Please return only the lines from the one holding "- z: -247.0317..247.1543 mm" through the one holding "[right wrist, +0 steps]", exactly as they appear in the records below, both ends included.

───── SOURCE MATERIAL ─────

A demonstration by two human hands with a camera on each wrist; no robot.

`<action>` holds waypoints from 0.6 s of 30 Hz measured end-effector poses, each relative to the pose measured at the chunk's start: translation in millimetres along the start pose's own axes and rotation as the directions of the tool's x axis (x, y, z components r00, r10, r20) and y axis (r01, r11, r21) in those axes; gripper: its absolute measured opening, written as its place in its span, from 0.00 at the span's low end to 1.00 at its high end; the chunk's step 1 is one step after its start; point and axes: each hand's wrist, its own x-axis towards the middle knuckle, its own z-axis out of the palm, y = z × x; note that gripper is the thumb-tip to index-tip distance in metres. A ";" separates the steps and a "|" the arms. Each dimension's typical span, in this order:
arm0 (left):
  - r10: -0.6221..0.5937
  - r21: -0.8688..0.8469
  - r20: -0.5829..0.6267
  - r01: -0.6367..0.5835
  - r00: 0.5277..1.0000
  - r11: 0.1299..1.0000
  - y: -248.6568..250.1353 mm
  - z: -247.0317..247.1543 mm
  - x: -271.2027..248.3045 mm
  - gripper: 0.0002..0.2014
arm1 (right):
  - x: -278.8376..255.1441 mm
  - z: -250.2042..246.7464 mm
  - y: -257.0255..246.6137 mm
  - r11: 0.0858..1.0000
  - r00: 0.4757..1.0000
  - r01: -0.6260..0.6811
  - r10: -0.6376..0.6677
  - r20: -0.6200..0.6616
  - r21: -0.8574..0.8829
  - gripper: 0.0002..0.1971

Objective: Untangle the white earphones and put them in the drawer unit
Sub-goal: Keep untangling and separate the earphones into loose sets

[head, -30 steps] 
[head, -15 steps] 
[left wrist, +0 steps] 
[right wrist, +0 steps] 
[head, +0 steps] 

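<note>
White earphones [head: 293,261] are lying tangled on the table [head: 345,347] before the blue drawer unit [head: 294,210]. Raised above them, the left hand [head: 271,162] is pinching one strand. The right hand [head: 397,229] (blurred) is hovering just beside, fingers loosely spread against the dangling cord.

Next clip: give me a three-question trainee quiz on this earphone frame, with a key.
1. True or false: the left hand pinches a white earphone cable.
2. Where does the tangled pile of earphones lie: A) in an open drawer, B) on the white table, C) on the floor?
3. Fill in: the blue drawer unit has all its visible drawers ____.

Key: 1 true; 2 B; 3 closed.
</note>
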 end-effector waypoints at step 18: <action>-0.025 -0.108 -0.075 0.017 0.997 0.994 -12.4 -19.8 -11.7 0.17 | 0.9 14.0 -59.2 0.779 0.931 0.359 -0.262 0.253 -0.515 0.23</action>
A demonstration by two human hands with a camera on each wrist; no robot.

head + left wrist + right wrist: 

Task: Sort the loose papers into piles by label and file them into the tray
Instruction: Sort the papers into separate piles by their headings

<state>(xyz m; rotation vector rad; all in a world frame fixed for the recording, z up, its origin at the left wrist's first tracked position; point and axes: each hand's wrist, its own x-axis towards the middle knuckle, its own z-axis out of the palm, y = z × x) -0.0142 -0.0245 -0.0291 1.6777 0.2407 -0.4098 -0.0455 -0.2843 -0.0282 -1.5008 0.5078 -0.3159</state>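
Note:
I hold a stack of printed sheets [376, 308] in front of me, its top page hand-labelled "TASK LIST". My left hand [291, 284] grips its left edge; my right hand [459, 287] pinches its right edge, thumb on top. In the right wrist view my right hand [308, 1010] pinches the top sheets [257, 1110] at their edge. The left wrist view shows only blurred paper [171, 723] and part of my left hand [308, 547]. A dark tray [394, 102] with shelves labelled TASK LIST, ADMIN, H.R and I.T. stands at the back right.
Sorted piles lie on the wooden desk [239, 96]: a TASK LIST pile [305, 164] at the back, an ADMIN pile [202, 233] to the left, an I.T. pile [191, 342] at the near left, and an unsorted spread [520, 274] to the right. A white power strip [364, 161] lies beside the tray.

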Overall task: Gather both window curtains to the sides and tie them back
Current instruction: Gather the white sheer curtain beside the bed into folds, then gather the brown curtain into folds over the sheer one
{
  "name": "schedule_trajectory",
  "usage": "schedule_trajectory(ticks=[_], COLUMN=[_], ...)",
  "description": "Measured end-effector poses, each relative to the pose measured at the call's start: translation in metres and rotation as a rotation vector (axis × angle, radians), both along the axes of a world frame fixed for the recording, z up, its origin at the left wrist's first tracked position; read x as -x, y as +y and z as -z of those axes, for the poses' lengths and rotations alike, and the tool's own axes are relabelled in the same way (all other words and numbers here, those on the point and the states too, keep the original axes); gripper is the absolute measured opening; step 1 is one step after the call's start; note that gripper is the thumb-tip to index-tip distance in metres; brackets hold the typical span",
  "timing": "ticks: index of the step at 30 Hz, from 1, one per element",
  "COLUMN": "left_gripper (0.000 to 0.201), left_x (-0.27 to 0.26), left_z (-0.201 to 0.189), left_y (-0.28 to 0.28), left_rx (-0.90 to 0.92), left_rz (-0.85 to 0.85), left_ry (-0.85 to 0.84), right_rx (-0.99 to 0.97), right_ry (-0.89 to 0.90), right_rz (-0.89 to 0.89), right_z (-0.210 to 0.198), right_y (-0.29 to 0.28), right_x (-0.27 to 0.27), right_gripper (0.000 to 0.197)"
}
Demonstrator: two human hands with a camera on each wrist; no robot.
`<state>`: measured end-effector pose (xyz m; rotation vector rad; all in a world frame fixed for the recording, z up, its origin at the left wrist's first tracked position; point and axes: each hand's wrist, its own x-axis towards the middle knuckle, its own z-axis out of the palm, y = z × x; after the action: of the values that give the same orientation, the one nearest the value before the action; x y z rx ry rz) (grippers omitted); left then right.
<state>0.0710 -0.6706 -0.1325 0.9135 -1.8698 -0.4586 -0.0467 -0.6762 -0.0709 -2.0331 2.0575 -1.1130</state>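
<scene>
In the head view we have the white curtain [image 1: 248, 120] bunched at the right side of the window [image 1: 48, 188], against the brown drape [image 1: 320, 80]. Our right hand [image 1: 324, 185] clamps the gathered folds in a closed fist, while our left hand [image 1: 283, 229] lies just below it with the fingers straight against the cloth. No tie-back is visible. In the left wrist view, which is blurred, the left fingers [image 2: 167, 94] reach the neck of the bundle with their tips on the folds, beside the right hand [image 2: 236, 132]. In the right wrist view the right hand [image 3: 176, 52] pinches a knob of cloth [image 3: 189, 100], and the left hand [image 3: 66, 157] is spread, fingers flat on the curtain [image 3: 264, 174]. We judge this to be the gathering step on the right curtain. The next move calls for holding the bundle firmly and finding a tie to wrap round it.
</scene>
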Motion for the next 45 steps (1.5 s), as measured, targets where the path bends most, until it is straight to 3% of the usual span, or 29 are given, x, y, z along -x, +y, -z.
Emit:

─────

◆ **RESPONSE BELOW**:
  - z: -247.0317..247.1543 mm
  - x: -271.2027..248.3045 mm
  - gripper: 0.0002..0.2014
arm1 (right):
  - x: -278.8376..255.1441 mm
  - z: -250.2042..246.7464 mm
  - y: -257.0255..246.6137 mm
  - r11: 0.0858..1.0000
  - r00: 0.4757..1.0000
  - r01: -0.6260..0.6811
  - r10: -0.6376..0.6677
  - r20: -0.6200..0.6616
  - r21: -0.8574..0.8829
  - gripper: 0.0002..0.1971

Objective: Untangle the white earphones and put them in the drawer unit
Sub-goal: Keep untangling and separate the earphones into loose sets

[head, -30 steps] 
[head, -15 steps] 
[left wrist, +0 steps] 
[right wrist, +0 steps] 

This output is now finished.